**The task**
Print each line of the material again, keeping everything exact.

-*-

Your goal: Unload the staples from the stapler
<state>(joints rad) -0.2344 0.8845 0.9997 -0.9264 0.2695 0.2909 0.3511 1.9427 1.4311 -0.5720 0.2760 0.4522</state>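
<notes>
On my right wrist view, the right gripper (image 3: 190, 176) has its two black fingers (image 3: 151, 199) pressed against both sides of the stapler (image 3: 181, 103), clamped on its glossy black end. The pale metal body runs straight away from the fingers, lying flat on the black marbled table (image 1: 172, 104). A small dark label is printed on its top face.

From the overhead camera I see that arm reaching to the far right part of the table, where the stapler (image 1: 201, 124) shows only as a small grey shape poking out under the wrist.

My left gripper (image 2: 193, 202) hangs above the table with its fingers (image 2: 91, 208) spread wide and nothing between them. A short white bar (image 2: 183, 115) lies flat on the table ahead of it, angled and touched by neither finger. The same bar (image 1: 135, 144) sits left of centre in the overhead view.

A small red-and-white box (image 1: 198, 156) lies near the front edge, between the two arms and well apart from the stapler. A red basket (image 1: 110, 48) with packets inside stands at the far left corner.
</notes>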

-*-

**Solution to the problem**
Your goal: Unload the staples from the stapler
<state>(joints rad) -0.2344 0.8845 0.9997 -0.9264 0.2695 0.2909 0.3511 1.9427 1.4311 -0.5720 0.2760 0.4522</state>
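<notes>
On my right wrist view, the right gripper (image 3: 190, 176) has its two black fingers (image 3: 151, 199) pressed against both sides of the stapler (image 3: 181, 103), clamped on its glossy black end. The pale metal body runs straight away from the fingers, lying flat on the black marbled table (image 1: 172, 104). A small dark label is printed on its top face.

From the overhead camera I see that arm reaching to the far right part of the table, where the stapler (image 1: 201, 124) shows only as a small grey shape poking out under the wrist.

My left gripper (image 2: 193, 202) hangs above the table with its fingers (image 2: 91, 208) spread wide and nothing between them. A short white bar (image 2: 183, 115) lies flat on the table ahead of it, angled and touched by neither finger. The same bar (image 1: 135, 144) sits left of centre in the overhead view.

A small red-and-white box (image 1: 198, 156) lies near the front edge, between the two arms and well apart from the stapler. A red basket (image 1: 110, 48) with packets inside stands at the far left corner.
</notes>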

That covers the exercise completely.